ACTION ITEM
Write out every line of the material exactly as it appears.

THE DATA
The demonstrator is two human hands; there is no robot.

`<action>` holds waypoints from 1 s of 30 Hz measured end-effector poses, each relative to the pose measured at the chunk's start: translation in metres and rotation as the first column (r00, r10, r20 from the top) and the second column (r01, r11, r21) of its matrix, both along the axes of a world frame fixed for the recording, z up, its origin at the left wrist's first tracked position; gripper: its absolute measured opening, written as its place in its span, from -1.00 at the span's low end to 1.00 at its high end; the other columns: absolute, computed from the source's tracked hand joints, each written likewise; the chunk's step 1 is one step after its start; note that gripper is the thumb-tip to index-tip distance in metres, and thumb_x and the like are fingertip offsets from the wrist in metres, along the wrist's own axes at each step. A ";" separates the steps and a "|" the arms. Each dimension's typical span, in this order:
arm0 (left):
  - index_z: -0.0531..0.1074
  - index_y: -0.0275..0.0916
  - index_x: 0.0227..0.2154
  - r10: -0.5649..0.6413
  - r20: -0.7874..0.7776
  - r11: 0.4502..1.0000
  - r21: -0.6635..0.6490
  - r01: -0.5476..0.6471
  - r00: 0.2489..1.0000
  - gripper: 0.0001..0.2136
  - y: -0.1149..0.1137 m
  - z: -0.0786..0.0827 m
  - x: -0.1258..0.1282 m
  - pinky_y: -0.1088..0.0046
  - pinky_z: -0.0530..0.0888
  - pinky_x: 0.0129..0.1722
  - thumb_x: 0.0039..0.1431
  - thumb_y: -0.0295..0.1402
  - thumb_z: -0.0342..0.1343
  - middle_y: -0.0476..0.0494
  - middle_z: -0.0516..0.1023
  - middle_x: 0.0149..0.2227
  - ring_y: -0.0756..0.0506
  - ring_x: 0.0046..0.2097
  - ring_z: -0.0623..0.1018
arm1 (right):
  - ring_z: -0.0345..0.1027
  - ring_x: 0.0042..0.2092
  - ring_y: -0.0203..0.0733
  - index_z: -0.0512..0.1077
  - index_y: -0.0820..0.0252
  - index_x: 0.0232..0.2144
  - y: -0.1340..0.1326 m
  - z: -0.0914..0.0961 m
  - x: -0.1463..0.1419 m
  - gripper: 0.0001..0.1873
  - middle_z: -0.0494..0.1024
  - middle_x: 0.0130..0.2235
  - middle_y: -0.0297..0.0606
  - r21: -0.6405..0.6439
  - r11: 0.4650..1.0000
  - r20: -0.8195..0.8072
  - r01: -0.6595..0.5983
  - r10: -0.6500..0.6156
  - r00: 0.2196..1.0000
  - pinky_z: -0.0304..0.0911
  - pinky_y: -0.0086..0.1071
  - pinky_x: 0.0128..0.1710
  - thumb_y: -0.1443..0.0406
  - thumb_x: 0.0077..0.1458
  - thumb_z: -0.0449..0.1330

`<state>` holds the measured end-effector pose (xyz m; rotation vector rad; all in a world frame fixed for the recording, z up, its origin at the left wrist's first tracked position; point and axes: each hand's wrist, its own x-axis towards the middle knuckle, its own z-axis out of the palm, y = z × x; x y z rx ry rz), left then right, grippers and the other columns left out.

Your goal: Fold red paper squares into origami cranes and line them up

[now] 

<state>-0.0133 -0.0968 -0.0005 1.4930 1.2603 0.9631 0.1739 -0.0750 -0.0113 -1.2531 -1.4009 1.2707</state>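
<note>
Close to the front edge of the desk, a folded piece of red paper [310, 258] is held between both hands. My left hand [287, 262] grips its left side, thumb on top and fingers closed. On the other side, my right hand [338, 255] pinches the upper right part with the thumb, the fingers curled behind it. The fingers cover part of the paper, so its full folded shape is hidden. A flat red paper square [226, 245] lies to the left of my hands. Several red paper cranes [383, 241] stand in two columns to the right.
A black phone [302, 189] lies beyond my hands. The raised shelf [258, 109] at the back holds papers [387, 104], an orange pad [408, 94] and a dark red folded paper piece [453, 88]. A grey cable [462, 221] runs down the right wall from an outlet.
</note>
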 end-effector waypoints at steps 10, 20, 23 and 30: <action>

TASK ANSWER
The demonstrator is two human hands; there is no robot.

`<action>` holds waypoints from 1 s of 30 Hz measured end-effector poses, each relative to the pose measured at the chunk's start: translation in metres and rotation as the first column (r00, r10, r20 from the top) and the second column (r01, r11, r21) of its matrix, both along the axes of a world frame fixed for the recording, z up, its origin at the left wrist's first tracked position; gripper: its absolute measured opening, written as its place in its span, from -1.00 at the span's low end to 1.00 at its high end; the other columns: absolute, computed from the source's tracked hand joints, each written likewise; the chunk's step 1 is one step after its start; note that gripper is the thumb-tip to index-tip distance in metres, and thumb_x and the like are fingertip offsets from the wrist in metres, along the wrist's own axes at each step. A ";" separates the steps and a "|" the arms. Each dimension's typical span, in this order:
arm0 (left):
  - index_z: -0.0531..0.1074
  - index_y: -0.0275..0.0916
  - index_x: 0.0227..0.2154
  - r10: -0.5649..0.6413
  - r20: -0.7874..0.7776
  - r11: 0.4502..1.0000
  - r21: -0.6635..0.6490
  - r01: -0.5476..0.6471
  - r00: 0.2489..1.0000
  - gripper: 0.0001..0.2136
  - y: -0.1149..0.1137 m
  - z: -0.0786..0.0827 m
  - x: -0.1258..0.1282 m
  - pinky_y: -0.1088..0.0046
  - pinky_z: -0.0530..0.0888
  - pinky_x: 0.0129..0.1722
  - thumb_x: 0.0039..0.1431
  - thumb_y: -0.0295..0.1402
  - thumb_z: -0.0342..0.1343
  - middle_y: -0.0476..0.0494
  - middle_z: -0.0516..0.1023
  - middle_x: 0.0149..0.2227
  - ring_y: -0.0756..0.0506
  - ring_x: 0.0046..0.2097
  - ring_z: -0.0623..0.1018
arm1 (right):
  - ring_z: -0.0345..0.1027
  - ring_x: 0.0042..0.2092
  - ring_y: -0.0203..0.0733
  - index_z: -0.0512..0.1077
  - index_y: -0.0820..0.0252
  - index_x: 0.0232..0.2144
  - y: -0.1340..0.1326 m
  - z: -0.0914..0.0961 m
  - x: -0.1463..0.1419 m
  - gripper: 0.0001..0.1873
  - middle_z: -0.0494..0.1024
  - middle_x: 0.0130..0.2235
  - middle_y: -0.0297..0.0606
  - r21: -0.6405..0.6439
  - r11: 0.4650..1.0000
  - r20: -0.8195..0.8072
  - r01: -0.6595..0.5983
  - r10: -0.6500..0.6156
  - r00: 0.2196..1.0000
  - pinky_z: -0.0304..0.0911
  - pinky_y: -0.0086..0.1071
  - pinky_x: 0.0128..0.1710
  - thumb_y: -0.1443..0.0406
  - thumb_x: 0.0077..0.1458
  - thumb_z: -0.0449..0.1330

`<state>` holds the measured end-effector pose (xyz m; rotation vector rad; all in a world frame fixed for the recording, z up, its origin at the left wrist's first tracked position; point and axes: each hand's wrist, its own x-axis towards the middle knuckle, its own z-axis out of the palm, y = z × x; x y z rx ry rz), left then right, grippers and the other columns left out.

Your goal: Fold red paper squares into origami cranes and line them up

[now] 

<state>-0.0133 -0.0968 -0.0005 1.4930 1.2603 0.9631 0.1739 -0.0750 -0.0113 -1.2531 -1.4009 1.2707</state>
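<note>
Close to the front edge of the desk, a folded piece of red paper [310, 258] is held between both hands. My left hand [287, 262] grips its left side, thumb on top and fingers closed. On the other side, my right hand [338, 255] pinches the upper right part with the thumb, the fingers curled behind it. The fingers cover part of the paper, so its full folded shape is hidden. A flat red paper square [226, 245] lies to the left of my hands. Several red paper cranes [383, 241] stand in two columns to the right.
A black phone [302, 189] lies beyond my hands. The raised shelf [258, 109] at the back holds papers [387, 104], an orange pad [408, 94] and a dark red folded paper piece [453, 88]. A grey cable [462, 221] runs down the right wall from an outlet.
</note>
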 end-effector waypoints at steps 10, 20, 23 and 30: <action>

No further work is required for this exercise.